Accumulated Feedback on PRI #212

This page is a compilation of formal public feedback received so far. See Feedback for further information on this issue, how to discuss it, and how to provide feedback.

Date/Time: Thu Jun 14 14:21:46 CDT 2012
Contact: kojiishi@gmail.com
Name: Koji Ishii
Report Type: Other Question, Problem, or Feedback
Opt Subject: UAX#14 request to reconsider Line Break property for U+3000 IDEOGRAPHIC SPACE


Hello,

In short, as subject says, I would like to reconsider the Line Break property
for U+3000 IDEOGRAPHIC SPACE, so that it does not allow break before.

I wasn't part of original discussions for UAX#14, so I may be repeating
discussions that were already done. I apologize if that's the case, but I hope
I can provide some new information here.

How to handle U+3000 IDEOGRAPHIC SPACE in line breaking is a little
controversial in East Asia, and not all applications handle the same way
today. Its primary reason I believe is the best method varies by requirements.

After doing several investigations and discussions, I think many I talked to
got a consensus that prohibiting break before is the best general answer.
Exactly which class to use is a bit unclear to me, I'd appreciate anyone's
advice but I guess it's a discussion after we agreed to make the change, so
I'm leaving it for now.

Here's the background of the proposal and what I discussed with people.

Many people here might already know but almost every traditional East Asian
word processors treated U+3000 as ID, and I'm guessing it is the reason why
UAX#14 defines so. Many, including I, agreed that it will give the best
editing experience for East Asian scripts.

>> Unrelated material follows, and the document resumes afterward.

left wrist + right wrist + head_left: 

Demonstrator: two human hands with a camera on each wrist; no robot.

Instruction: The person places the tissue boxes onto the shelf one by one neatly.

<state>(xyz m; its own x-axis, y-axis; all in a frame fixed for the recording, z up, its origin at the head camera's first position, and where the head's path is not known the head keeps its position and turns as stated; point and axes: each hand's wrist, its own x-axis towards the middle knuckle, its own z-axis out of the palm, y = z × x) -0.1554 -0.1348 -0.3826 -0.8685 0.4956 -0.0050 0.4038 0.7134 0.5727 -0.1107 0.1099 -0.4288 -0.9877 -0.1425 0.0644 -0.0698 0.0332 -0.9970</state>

East Asian versions of MS Word took different approach though, primarily due
to its re-flow architecture. It might not be well-known, and is already a past
story, but up until Word 95, Word changed line breaks slightly when its
printer was changed for some good reasons at that point, so its documents
needed to look good even if line breaks were changed after the author has sent
it to someone else.

And problem arose, because people did not want U+3000 appearing at the
beginning of a line as a result of such re-flow. ID give the best editing
experience, but it does not fit well for such re-flowable documents, and the
importance for U+3000 not appearing at the beginning of a line is bigger than
slightly better editing experience. The same issue is happening today to other
re-flowable documents such as HTML or EPUB.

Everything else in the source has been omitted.